Posted to users@tomcat.apache.org by sp...@gmx.eu on 2011/01/14 21:12:50 UTC
Applet, session-ID - TC 6 vs. TC7
Hi,
I have a web app where the user logs in and starts an applet which uploads a
file and then opens a page in the browser. I use Java 1.6_16.
When I do this in TC 6.0.13 the session-ID stays the same after login. Fine.
When I do this in TC 7.0.5 the session-ID changes when the applet starts to
communicate with the server. So the user is losing his login and the app is
broken.
What feature in TC 7 leads to this problem? The new session fixation
prevention?
How can I solve this?
Thank you
---------------------------------------------------------------------
To unsubscribe, e-mail: users-unsubscribe@tomcat.apache.org
For additional commands, e-mail: users-help@tomcat.apache.org
Re: Applet, session-ID - TC 6 vs. TC7
Posted by Christopher Schultz <ch...@christopherschultz.net>.
-----BEGIN PGP SIGNED MESSAGE-----
Hash: SHA1
To whom it may concern,
On 1/15/2011 7:36 AM, spring@gmx.eu wrote:
>> Well, saying you use Form auth was misleading, wasn't it?
>
> Is called FormAuth in Spring too.
While that may be true, simply stating that you are using FORM
authentication usually leads people to think that you are using the
container's FORM authenticator. Were we supposed to guess that you were
using Spring?
>> If you're using Spring Security maybe your question would be better
>> addressed to one of the Spring forums?
>
> Hm. But it works in TC 6.0 with the same version of spring.
It is still worth asking the Spring folks. Presumably, they know how
their authenticator interacts with various containers.
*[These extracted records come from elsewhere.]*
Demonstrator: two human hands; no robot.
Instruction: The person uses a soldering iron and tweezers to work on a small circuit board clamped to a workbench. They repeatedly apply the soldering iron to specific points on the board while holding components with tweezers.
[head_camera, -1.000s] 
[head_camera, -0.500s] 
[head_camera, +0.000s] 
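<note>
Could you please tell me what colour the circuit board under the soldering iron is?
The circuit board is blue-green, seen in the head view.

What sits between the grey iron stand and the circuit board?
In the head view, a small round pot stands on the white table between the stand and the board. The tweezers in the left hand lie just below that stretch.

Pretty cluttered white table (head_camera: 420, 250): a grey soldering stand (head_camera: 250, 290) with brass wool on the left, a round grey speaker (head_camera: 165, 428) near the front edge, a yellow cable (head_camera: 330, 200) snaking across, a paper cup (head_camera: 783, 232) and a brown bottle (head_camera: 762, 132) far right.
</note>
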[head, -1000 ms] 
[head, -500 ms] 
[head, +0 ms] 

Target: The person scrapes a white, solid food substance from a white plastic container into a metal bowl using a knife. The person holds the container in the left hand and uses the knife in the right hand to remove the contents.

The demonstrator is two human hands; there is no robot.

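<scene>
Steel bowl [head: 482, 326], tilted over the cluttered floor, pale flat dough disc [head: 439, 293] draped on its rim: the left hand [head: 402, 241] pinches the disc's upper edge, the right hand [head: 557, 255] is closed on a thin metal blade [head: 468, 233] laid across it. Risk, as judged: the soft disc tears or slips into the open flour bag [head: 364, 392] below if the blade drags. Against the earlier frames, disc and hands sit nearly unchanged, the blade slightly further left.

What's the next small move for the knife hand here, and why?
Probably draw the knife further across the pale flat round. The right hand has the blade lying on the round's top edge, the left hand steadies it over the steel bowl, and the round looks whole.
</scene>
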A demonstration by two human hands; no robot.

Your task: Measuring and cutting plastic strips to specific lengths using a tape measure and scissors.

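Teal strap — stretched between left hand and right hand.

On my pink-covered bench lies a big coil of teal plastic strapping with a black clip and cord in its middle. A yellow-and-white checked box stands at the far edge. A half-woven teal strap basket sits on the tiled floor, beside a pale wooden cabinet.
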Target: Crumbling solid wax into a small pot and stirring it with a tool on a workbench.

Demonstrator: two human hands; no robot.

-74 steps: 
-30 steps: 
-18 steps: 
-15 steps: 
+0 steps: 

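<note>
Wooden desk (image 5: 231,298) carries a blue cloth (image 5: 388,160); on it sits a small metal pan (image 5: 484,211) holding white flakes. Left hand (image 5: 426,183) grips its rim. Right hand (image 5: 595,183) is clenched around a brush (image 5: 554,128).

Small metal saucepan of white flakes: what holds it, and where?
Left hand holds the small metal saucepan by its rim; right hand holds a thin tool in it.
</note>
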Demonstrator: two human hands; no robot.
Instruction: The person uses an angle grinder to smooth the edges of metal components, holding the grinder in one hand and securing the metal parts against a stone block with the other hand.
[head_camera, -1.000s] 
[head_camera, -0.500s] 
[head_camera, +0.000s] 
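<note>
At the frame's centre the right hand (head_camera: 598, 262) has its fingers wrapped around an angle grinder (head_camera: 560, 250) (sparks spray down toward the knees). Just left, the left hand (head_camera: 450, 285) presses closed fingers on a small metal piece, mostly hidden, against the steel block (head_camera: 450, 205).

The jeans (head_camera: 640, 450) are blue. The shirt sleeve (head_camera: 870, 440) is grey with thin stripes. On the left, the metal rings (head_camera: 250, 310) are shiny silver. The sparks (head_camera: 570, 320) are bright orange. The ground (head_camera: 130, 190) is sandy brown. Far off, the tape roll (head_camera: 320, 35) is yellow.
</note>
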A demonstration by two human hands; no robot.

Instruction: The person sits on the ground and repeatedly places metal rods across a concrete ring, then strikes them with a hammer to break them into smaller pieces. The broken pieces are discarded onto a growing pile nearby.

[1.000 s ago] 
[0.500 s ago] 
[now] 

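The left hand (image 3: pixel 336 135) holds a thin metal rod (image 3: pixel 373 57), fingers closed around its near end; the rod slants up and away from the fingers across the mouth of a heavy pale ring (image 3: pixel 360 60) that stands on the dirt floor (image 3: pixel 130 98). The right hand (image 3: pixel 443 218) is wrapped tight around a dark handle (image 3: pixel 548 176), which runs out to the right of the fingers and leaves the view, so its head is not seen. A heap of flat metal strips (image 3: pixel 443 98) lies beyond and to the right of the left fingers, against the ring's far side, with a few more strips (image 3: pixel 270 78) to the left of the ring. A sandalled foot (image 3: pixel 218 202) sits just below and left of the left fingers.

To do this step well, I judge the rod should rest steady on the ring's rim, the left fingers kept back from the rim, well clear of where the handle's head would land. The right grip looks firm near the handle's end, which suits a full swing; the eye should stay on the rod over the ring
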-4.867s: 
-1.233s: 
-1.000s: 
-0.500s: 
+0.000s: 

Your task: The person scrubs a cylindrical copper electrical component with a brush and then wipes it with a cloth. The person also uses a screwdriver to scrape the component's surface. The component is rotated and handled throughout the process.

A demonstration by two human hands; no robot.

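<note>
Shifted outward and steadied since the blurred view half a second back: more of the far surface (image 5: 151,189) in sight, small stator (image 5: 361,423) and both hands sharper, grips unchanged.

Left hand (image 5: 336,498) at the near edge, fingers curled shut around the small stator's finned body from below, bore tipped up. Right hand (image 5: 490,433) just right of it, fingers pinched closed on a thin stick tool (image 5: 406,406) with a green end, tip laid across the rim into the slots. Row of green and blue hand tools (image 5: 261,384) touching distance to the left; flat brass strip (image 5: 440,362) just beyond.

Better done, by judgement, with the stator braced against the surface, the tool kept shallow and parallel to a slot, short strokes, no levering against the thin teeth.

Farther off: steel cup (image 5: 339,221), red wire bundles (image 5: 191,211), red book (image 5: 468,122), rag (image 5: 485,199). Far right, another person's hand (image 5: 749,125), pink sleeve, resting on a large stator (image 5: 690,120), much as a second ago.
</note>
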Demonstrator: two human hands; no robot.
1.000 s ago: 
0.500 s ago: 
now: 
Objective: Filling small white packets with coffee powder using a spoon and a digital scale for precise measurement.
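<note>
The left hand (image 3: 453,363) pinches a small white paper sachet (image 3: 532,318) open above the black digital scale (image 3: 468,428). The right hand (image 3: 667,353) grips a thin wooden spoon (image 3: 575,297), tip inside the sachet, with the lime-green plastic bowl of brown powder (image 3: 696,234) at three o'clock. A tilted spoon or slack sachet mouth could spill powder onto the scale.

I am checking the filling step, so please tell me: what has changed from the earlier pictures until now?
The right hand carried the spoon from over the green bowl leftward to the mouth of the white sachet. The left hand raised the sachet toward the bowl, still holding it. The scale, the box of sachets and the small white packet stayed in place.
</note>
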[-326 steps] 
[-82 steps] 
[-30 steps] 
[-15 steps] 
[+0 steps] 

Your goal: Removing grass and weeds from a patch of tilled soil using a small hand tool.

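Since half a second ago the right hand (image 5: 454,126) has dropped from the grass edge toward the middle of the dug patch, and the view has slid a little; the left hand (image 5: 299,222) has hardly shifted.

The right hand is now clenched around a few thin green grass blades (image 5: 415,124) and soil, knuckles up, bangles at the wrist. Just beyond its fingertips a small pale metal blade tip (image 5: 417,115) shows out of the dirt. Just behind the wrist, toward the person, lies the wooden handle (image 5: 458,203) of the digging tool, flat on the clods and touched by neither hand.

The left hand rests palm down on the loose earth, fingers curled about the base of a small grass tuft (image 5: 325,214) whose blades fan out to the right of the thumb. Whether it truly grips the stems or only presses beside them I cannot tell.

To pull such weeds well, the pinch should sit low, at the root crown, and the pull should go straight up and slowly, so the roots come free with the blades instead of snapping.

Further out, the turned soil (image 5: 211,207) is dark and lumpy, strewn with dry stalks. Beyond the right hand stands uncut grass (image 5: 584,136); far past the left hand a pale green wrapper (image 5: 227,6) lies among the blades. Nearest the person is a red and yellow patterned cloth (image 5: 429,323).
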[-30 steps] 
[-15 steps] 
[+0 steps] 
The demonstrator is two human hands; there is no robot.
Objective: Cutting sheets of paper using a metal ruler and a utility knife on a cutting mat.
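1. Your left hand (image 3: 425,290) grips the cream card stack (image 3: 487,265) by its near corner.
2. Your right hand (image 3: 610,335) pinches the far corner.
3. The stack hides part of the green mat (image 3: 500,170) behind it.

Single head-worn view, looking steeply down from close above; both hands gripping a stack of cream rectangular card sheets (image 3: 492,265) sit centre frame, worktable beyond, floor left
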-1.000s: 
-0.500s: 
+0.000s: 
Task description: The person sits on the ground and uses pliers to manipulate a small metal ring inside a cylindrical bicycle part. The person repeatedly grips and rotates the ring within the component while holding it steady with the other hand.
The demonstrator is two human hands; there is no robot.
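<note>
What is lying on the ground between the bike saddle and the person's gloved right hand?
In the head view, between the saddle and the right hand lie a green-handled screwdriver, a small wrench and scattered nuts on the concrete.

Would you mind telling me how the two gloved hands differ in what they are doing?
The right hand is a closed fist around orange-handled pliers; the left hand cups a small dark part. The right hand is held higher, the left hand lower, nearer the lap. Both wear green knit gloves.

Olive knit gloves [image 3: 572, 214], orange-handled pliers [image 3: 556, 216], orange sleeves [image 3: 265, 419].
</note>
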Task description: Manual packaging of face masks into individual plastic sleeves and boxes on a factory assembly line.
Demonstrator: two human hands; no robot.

>>>> Are you unable to retrieve the new session id?
>>> This is all done magically by the Applet-Java-Runtime.
>>>
>>
>> Really... ?
>
> Somehow the Java-Browser-Plugin is communicating with the browser and when
> you are doing HTTP request from within an applet, the session cookie gets
> automatically sent too.
If the applet is sniffing the session id from the browser, then it
should always be correct: when Tomcat changes your session id, it tells
the browser what the new one is using a Set-Cookie response header. If
that occurs /before/ the applet loads, then the applet should never see
the old session id and you shouldn't have a problem.
It sounds like your situation is a bit more complicated. Perhaps you
could walk us through the scenario?
- -chris
-----BEGIN PGP SIGNATURE-----
Version: GnuPG v1.4.10 (MingW32)
Comment: Using GnuPG with Mozilla - http://enigmail.mozdev.org/
iEYEARECAAYFAk014DwACgkQ9CaO5/Lv0PCJGQCdFC/kQuZi2LS1RkhhdU8Og3Fc
LIwAn1kBBzARx7+ChdLVtYe6LusEGrHv
=mTkR
-----END PGP SIGNATURE-----
---------------------------------------------------------------------
To unsubscribe, e-mail: users-unsubscribe@tomcat.apache.org
For additional commands, e-mail: users-help@tomcat.apache.org
RE: Applet, session-ID - TC 6 vs. TC7
Posted by sp...@gmx.eu.
> Well, saying you use Form auth was misleading, wasn't it?
Is called FormAuth in Spring too.
> If you're using Spring Security maybe your question would be better
> addressed to one of the Spring forums?
Hm. But it works in TC 6.0 with the same version of spring.
> >> Are you unable to retrieve the new session id?
> > This is all done magically by the Applet-Java-Runtime.
> >
>
> Really... ?
Somehow the Java-Browser-Plugin is communicating with the browser and when
you are doing HTTP request from within an applet, the session cookie gets
automatically sent too.
And here something goes wrong when the applet talks to TC 7.0.
---------------------------------------------------------------------
To unsubscribe, e-mail: users-unsubscribe@tomcat.apache.org
For additional commands, e-mail: users-help@tomcat.apache.org
Re: Applet, session-ID - TC 6 vs. TC7
Posted by Pid <pi...@pidster.com>.
On 1/15/11 11:00 AM, spring@gmx.eu wrote:
>>> Hm, ok. I do not use tomcat's auth mechanisms. I use spring
>> security.
>>> Something must have changed between TC 6.0 and 7.0. And I
>> have no idea
>>> what...
>>
>> As has already been explained, the session ID changes on
>> authentication.
>
> What do you mean with authentication? I do NOT use tomcat's auth mechanisms.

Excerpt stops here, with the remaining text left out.